Moreover, I suppose that I am a bit jaded when it comes to
Gideon because I recently read this
article by Paul Butler. The citation is: Paul D. Butler,
Poor People Lose: Gideon
and the Critique of Rights, 122 Yale L. J. 2176 (2013). Here is the abstract.
A low income person is more likely to be prosecuted and imprisoned post-Gideon than pre-Gideon. Poor people lose in American criminal justice not because they have ineffective lawyers but because they are selectively targeted by police, prosecutors, and law makers. The critique of rights suggests that rights are indeterminate and regressive. Gideon demonstrates this critique: it has not improved the situation of most poor people, and in some ways has worsened their plight. Gideon provides a degree of legitimacy for the status quo. Even full enforcement of Gideon would not significantly improve the loser status of low-income people in American criminal justice.
This article is one of many
Gideon-focused articles in Yale's symposium issue commemorating the fiftieth anniversary of the landmark ruling that the Sixth and Fourteenth Amendments required states to provide counsel to indigent criminal defendants. While I think that Butler's article makes some controversial claims, he makes it clear that a
Gideon-centered approach to systematic injustice in criminal law is at best incomplete, and at worst, destructive.
Unless there are massive developments on the legislative level, or a fundamental reworking of constitutional doctrine, the most important place to seek change is at the level of the police and prosecutors. Police have wide discretion when it comes to enforcing the law and arresting individuals, and prosecutors often have a great deal of discretion when it comes to determining whether to prosecute and how high of a sentence to seek. While some
nicely-named commentators have
argued for the removal of discretion in the policing process, this removal may be politically unfeasible and can probably only proceed in a step-by-step manner.
In the meantime, students, academic organizations, and programs that care about defendants should not alienate students interested in criminal prosecution - they should instead encourage these students to pursue their career goals while keeping in mind the circumstances of those they prosecute. Defense-oriented individuals and organizations should work to (non-condescendingly) educate those on the side of the prosecution, even as they oppose them in court.
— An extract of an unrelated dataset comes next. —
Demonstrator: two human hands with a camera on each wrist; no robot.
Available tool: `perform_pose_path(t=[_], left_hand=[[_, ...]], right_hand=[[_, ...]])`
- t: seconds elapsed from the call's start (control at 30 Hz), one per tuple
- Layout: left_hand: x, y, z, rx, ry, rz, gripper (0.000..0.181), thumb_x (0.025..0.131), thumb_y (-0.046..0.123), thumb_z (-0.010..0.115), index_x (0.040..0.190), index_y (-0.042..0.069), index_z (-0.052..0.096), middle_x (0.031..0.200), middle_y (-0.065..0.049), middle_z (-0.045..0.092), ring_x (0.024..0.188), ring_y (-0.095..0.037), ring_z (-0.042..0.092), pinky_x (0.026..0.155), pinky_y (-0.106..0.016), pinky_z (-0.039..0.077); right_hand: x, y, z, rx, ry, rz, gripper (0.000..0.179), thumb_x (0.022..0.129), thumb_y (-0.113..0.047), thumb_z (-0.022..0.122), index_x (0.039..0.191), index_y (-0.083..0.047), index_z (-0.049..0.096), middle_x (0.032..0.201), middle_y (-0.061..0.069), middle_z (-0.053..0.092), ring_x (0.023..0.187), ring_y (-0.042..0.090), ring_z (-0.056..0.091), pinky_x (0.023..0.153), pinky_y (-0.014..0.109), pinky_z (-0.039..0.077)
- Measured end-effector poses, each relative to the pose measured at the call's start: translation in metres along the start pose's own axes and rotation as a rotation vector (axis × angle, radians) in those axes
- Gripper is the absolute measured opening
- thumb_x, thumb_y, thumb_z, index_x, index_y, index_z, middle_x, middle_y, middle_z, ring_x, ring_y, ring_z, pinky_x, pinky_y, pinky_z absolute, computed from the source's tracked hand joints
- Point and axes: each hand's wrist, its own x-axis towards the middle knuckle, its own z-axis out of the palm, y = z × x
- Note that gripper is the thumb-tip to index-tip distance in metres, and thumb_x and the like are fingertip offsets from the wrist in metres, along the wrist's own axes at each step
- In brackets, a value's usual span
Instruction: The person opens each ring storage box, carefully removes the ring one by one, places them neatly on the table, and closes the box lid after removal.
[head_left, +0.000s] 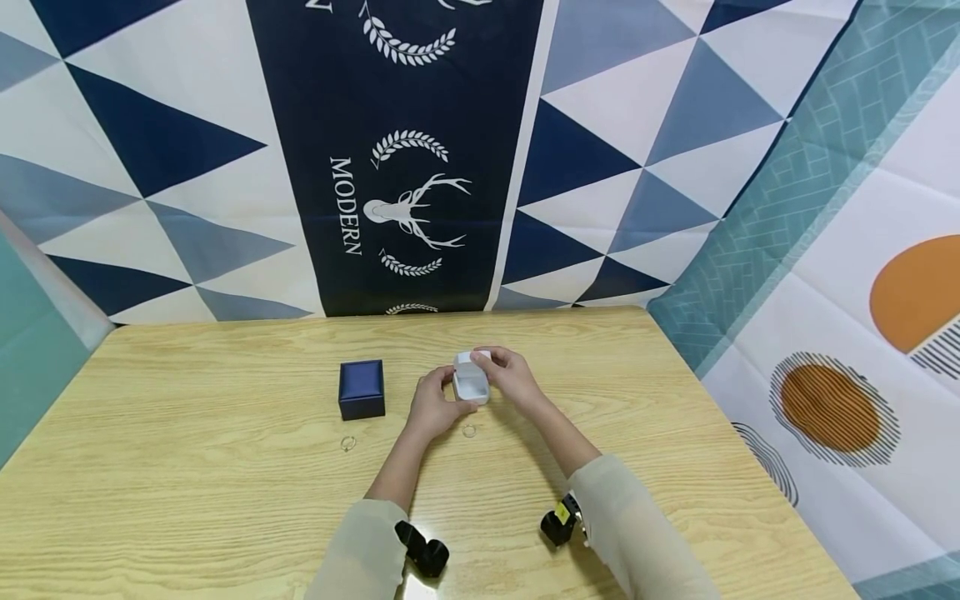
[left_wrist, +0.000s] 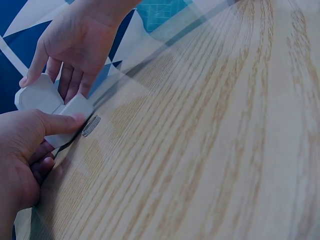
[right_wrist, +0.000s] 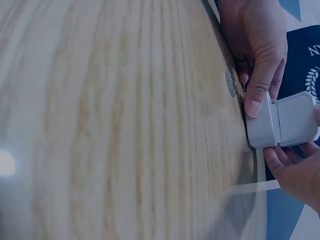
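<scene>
A small white ring box [head_left: 472,388] stands on the wooden table with its lid raised. My left hand [head_left: 435,406] grips the box's base, its thumb across the front, as the left wrist view also shows. At the lid, my right hand [head_left: 512,377] pinches the edge between thumb and fingers; in the right wrist view the lid [right_wrist: 298,120] is tilted back from the base. Just in front of the box lies a ring [head_left: 469,431], its sparkling band [left_wrist: 91,126] clearer in the left wrist view. The box's inside is too small to make out.
A closed dark blue box [head_left: 362,389] sits left of my left hand. In front of it lies a second ring [head_left: 348,443]. Patterned cloth [head_left: 405,208] hangs behind the far edge of the wooden table [head_left: 187,467], and more cloth hangs at the right.
</scene>
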Motion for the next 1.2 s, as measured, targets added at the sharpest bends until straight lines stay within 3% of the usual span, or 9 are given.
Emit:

I have been trying to do my part at keeping an open mind. After my summer with the district attorney, I wrote my rather
defendant-friendly paper on self-defense. During my summer at the attorney general's office, I wrote a brief where the strongest defense argument I needed to answer was one I raised in my own brief after I discovered it in my own research on the case. Hoping to remain fair and balanced, however, I have balanced out my defense-oriented briefing and
blog posts by writing an
essay where I strongly favored prosecution of poor, unaware defendants.
Public defenders are an important part of the system - and Butler recognizes this even while he criticizes
Gideon. One must always keep in mind, however, that defenders are only a
part of the system, and a disproportionate focus on this part may fail to affect any meaningful, systematic change in the long run.